El segundo gran tema que le ofuscaba era el separatismo catalán, ante el que se mostraba totalmente contrario. Convencido de que no se llevará a cabo la consulta sobre la independencia por ser ilegal, Botín se mostró partidario de que el Gobierno negocie con Catalunya una mejora de la financiación o algún acuerdo que facilite el acercamiento entre Mariano Rajoy y Artur Mas, pero siempre después del 9-N. "Antes de esa fecha, nada", zanjó.

El banquero mostró su preferencia por sostener a CiU, ante la posibilidad de que su desgaste alimente otras opciones como ERC o Podemos. "La independencia sería mala para todos". Sobre el escándalo de la familia del expresident Jordi Pujol por la ocultación de fondos en Andorra, Botín pasó de puntillas y, en cuanto a la economía, rezumó vitalidad. "Falta todavía, pero España va por el buen camino, se han hecho las reformas", aseguró.

Botín quiso reflejar la profunda crisis que ha vivido la economía y avanzó que el Santander volverá a ganar el mismo dinero que obtenía en el 2008 , alrededor de los 10.000 millones, en el 2019. "Son once años perdidos, pero siempre hemos dado dividendo", dijo orgulloso.

Entre las cosas que más le ilusionaban y que sentía como logro propio estaba la expansión del banco en América Latina, especialmente en Brasil, y la buena marcha del grupo en Gran Bretaña, con planes de salir a bolsa. A la pregunta de por qué se había dejado perder la oportunidad de comprar bancos en España durante la reestructuración del sistema financiero, Botín fue muy claro. "No nos ha interesado". Tampoco Catalunya Banc, por la que se hizo una oferta muy baja.

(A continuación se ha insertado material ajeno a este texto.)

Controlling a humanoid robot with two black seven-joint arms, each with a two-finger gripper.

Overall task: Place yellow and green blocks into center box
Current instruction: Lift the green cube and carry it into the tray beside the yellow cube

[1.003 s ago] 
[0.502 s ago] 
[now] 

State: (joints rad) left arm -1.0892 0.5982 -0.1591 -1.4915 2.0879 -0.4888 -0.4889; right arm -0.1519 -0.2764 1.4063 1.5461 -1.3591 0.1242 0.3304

Lejos de mostrar preocupación por la pérdida de cuota de mercado en su mercado de origen, el presidente del Santander se mostró convencido de que el banco crecerá de forma orgánica.

RELEVO

Llegados a los postres de milhojas de chocolate, que degustó con apetito, la periodista que firma esta crónica, sentada a la izquierda del banquero, le preguntó si, como buen gestor, tenía planificada su sucesión al frente del banco. Botín respondió con gallardía, a pesar de que la pregunta le irritaba. "No hay sucesión en el banco, me siento con muchas fuerzas", respondió Botín.

Quiso dejar claro que su ilusión trascendía el plano laboral. "Esto no es un trabajo para mí, me divierto, espero seguir muchos años más, el banco tiene su consejero delegado". Botín, que finalizó la cena con una copa de whisky, reconoció que nadie en el banco se atrevía a formularle esta pregunta. "Si me la hacen los echo", bromeó entre risas.

El banquero no se encontró bien al día siguiente y canceló una cena en Milán. El domingo no asistió a la carrera de Fórmula 1 y voló a Madrid para participar en el comité de dirección de los domingos. Ayer por la mañana, temprano, un infarto le alcanzó en el despacho de su casa mientras hacía lo que más le gustaba, trabajar para el banco.